Page MenuHomeSoftware Heritage

Update existing contents with new hash blake2s256
Closed, MigratedEdits Locked

Description

Leveraging azure infrastructure, trigger the blake2s256 update on the existing contents.

This means:

  • Provisioning azure vms (sizing -> DS2_V2: 7GB ram, 14GB ssd disk, 2 cores; 85.33E/month) -> for now 2 vms
  • code: configuration composability on storage read/write and objstorage readings adaptation
  • puppet: swh_indexer_rehash puppetization
  • Deploying the swh.indexer.rehash module (+ fix bits and pieces along the way)
  • Compute list of sha1s to rehash from swh.content table (IN PROGRESS in uffizi:/srv/storage/space/lists/contents-sha1-to-rehash.txt.gz).
  • Send all contents to the swh_indexer_rehash queue

Note:
In regards to the storage stack to use, we can:

  • either use the azure's objstorage (copy is 'complete' as in the snapshot copy). This will be the starting point.
  • or use uffizi's objstorage (or banco) as the azure's in-transit's cost is null if the cost projection is too high.
  • or use a multiplexer objstorage using azure as initial objstorage, falling back to banco if object not found, falling back to uffizi if object not found (solution used)

Related Objects

Event Timeline

ardumont updated the task description. (Show Details)

3262961641 contents sent by batch of 1000 so ~3.26 billion messages in swh_indexer_content_rehash queue.

2 workers: worker0[1-2].euwest.azure.internal.softwareheritage.org

gzip -dc /srv/storage/space/lists/contents-sha1-to-rehash.txt.gz | SWH_WORKER_INSTANCE=swh_indexer_rehash python3 -m swh.indexer.producer --batch 1000 --task-name rehash --dict-with-key sha1

Starting date: Thu Apr 27 18:26:55 CEST 2017

So, it turns out that sending all contents to rehash in one shot was dumb...
It cluttered the rabbitmq machine's disk (saatchi).

So after cleaning everything up and some more thought process, we:

  • Reworked the swh.indexer.rehash to read only the objstorage's raw content if we need to (it can be pricy depending on the configuration). That is, either the option flag explicitely imposes us to (not right now), either the needed fields to compute are not filled. This permits the job to be idempotent which is good since some have already been done (prior the incident) and we do not want to read them again.
  • Send only batch of hashes based on a first hash character basis. Currently, only the 0-prefixed hashes are sent.

Command used:

gzip -dc /srv/storage/space/lists/azure-rehash/0.gz | SWH_WORKER_INSTANCE=swh_indexer_rehash python3 -m swh.indexer.producer --batch 100 --task-name rehash --dict-with-key sha1

This sent ~2M job distributed amongst 4 azure machines working 8 tasks in parallel.

Note:
All listing files are stored in uffizi:/srv/storage/space/lists/azure-rehash/.

ardumont changed the task status from Open to Work in Progress.May 5 2017, 2:37 PM

current status: overall, the contents (3.6B) are mostly rehashed.
But, some known issue (T760) incurred some missed contents (around 5M).

I rescheduled yesterday (14/09/2017) around 5M contents (4867588 to be precise).
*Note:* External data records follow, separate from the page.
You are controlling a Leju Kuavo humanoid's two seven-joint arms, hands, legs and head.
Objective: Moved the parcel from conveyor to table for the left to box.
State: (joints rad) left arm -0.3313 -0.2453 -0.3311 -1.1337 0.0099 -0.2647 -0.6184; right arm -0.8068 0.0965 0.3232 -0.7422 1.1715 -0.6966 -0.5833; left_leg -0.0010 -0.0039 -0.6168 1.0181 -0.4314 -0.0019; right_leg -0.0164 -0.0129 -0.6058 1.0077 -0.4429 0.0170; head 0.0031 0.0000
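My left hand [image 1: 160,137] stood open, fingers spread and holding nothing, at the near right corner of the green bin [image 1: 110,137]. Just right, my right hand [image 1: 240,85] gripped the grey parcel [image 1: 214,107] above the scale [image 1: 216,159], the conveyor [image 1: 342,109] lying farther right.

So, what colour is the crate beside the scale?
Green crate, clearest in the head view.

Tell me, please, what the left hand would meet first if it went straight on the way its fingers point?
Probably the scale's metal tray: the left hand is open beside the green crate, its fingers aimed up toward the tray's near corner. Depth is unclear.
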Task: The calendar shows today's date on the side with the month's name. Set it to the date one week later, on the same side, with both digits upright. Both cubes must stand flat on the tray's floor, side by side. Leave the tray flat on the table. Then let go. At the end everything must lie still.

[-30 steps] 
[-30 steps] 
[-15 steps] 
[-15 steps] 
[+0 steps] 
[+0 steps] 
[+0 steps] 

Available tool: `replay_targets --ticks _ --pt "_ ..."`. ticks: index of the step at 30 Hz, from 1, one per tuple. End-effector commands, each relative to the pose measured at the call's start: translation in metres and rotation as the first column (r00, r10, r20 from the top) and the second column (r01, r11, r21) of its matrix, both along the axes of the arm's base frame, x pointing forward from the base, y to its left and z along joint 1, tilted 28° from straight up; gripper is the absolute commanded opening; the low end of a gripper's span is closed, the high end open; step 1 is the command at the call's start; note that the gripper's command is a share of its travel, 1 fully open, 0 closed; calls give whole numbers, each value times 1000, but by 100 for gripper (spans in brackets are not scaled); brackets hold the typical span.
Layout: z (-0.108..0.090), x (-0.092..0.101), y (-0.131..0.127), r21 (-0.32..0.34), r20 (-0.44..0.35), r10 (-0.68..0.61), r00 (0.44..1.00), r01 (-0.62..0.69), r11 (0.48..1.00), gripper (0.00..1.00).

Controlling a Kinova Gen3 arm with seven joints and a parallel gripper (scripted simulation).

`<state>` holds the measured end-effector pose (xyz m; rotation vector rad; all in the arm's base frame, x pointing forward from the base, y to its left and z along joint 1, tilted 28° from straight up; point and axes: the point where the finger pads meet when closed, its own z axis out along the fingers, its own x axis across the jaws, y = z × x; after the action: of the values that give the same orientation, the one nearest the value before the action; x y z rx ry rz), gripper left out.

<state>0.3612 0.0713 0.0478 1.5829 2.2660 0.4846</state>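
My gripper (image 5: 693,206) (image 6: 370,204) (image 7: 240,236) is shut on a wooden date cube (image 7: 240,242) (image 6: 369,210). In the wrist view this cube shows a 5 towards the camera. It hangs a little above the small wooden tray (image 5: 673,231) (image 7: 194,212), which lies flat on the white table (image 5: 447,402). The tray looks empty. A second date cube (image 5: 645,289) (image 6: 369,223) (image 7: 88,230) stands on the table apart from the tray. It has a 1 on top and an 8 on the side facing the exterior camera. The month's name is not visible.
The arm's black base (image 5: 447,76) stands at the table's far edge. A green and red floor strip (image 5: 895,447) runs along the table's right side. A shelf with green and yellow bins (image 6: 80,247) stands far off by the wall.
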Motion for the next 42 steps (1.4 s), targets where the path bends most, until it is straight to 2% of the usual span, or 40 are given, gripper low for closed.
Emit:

Which is now done as well.

Supposedly some holes remains (I saw the same error occuring during those rehash computation).
This is currently being solved (as in listing + scheduling those missed).
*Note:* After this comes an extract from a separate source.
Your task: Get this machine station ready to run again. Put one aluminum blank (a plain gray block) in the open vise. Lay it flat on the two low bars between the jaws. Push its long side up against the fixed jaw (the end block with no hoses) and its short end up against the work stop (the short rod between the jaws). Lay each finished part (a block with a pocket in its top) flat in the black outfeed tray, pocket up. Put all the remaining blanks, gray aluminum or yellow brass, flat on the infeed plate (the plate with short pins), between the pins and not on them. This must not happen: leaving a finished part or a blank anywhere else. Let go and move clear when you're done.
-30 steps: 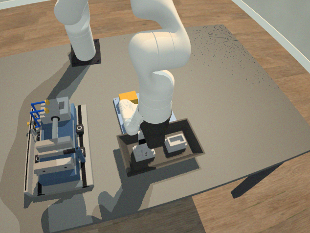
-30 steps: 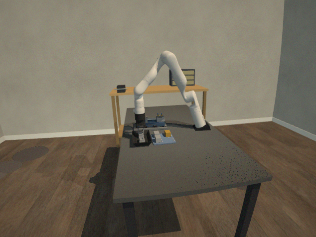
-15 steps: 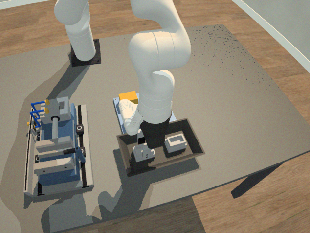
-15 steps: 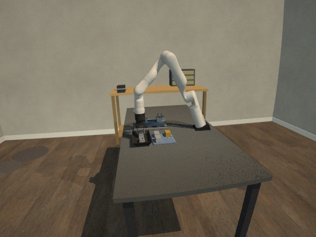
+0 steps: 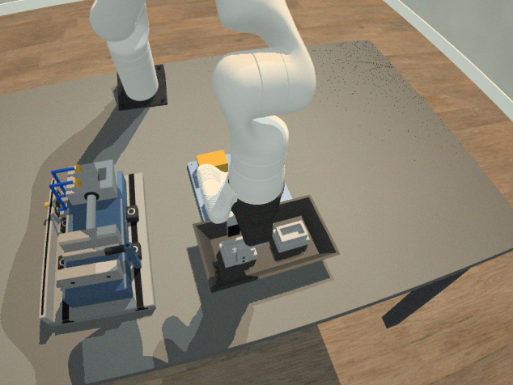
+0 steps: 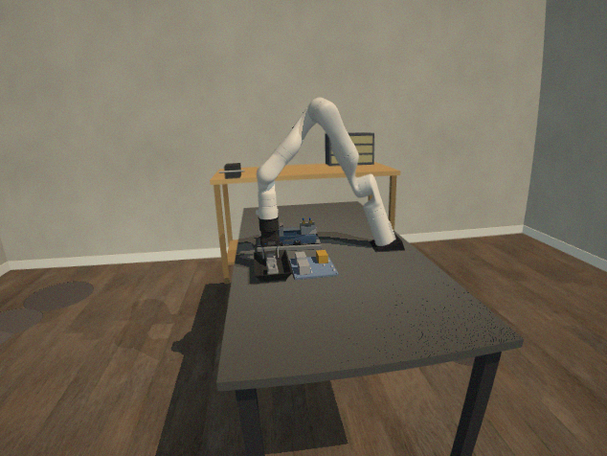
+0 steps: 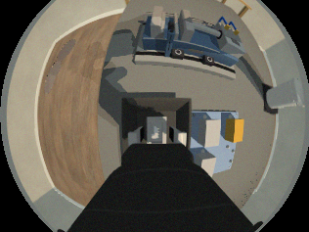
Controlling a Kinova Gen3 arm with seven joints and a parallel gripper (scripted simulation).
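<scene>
A gray part (image 5: pixel 235 255) (image 6: pixel 272 265) (image 7: pixel 156 127) lies in the black tray (image 5: pixel 320 222) (image 6: pixel 285 262) (image 7: pixel 184 108), below the gripper (image 5: pixel 245 243) (image 6: pixel 271 252) (image 7: pixel 156 131), whose 2 fingers stand wide apart, holding nothing. It looks stiff, fairly heavy and smooth; its flat, parallel sides would suit a grip. Beside it in the tray sits 1 more part (image 5: pixel 291 237), pocket up. The blue plate (image 5: pixel 194 178) (image 6: pixel 321 272) (image 7: pixel 224 158) bears 2 gray blanks (image 6: pixel 303 266) (image 7: pixel 212 133) and 1 yellow (image 5: pixel 212 159) (image 6: pixel 321 256) (image 7: pixel 235 130). No blank shows in the vise (image 5: pixel 108 215) (image 6: pixel 294 237) (image 7: pixel 197 41).

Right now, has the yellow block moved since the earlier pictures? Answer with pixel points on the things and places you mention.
No, the yellow block (image 5: pixel 212 158) (image 6: pixel 321 256) (image 7: pixel 235 130) sits by the same corner of the blue plate (image 5: pixel 193 174) (image 6: pixel 318 271) (image 7: pixel 223 157) as before.
</scene>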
This is currently being solved (as in listing + scheduling those missed).

There you go: 1920000 contents not rehashed.
It's currently being dealt with.

We have reached a point where the remaining contents to rehash are only stored in uffizi (not on the other mirrors; azure, banco ; according to logs).

This creates a high pressure on uffizi's objstorage to the point where the objstorage stops responding.
Uffizi itself starts hanging.

For now, I have put on hold the remaining 500k (the time to find the correct solution to this problem).

The possible solutions i foresee without any development are:

  • As the main purpose of the main storage/objstorage is to support writing through loaders, the workers setup for the objstorage are less than the storage, 16 against 96.

One possiblity would be to slightly increase the number of workers for the objstorage and decrease of the storage.

  • Another solution would be to pause the rehash computations to let the archiver fill the gap (the archiver is running). Maybe cranking up the archiver to make it go faster would be possible as well.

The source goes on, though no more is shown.